The purpose of this paper is to document and analyse the author's first two years of developing a pedagogy that meaningfully incorporates the content creation and social collaboration functions of digital technologies.
This paper uses self‐study methodology to describe, interpret, and challenge excerpts from the author's teaching journal to develop warranted assertions for how and why digital technologies are used in particular ways during undergraduate and graduate level courses.
One finding of the paper is the relative ease with which the author slipped into a comfort zone of using digital technologies in rather superficial ways, since the major hurdle of ubiquitous access that he had previously encountered was removed due to the fact he was now teaching at a mobile‐enabled institution. The paper also reports on the relative success the author experienced using blogging tools to further develop relationships with undergraduate and graduate students and engage them in meaningful discussions outside of class time.

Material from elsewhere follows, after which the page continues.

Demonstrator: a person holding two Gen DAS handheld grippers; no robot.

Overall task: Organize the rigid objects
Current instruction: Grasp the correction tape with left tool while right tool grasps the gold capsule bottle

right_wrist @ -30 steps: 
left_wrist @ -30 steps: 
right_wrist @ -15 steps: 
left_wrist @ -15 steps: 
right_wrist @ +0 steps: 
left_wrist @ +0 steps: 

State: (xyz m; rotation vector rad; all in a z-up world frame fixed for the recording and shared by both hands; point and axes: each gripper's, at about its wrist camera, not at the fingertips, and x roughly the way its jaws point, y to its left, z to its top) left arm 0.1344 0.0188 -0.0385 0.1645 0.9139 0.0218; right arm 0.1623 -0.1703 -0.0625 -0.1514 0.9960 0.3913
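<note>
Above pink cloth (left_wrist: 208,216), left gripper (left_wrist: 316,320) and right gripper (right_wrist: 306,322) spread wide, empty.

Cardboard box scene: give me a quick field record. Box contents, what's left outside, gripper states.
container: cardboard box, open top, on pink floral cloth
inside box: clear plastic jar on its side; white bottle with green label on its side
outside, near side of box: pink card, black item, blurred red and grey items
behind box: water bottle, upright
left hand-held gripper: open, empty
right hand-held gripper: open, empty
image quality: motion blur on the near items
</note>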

Although this study focuses on the author's experiences as a new academic in a mobile‐enabled institution, and thus might initially seem limited in applicability, the practical implications of this research are inherent in the methodology and methods used to critique is pedagogical approach and to challenge himself to find ways to integrate digital technologies into his teaching.
The paper will be of interest to anyone who has ever struggled with questions of relevancy in the use of digital technologies in both off‐ and online post‐secondary classroom environments.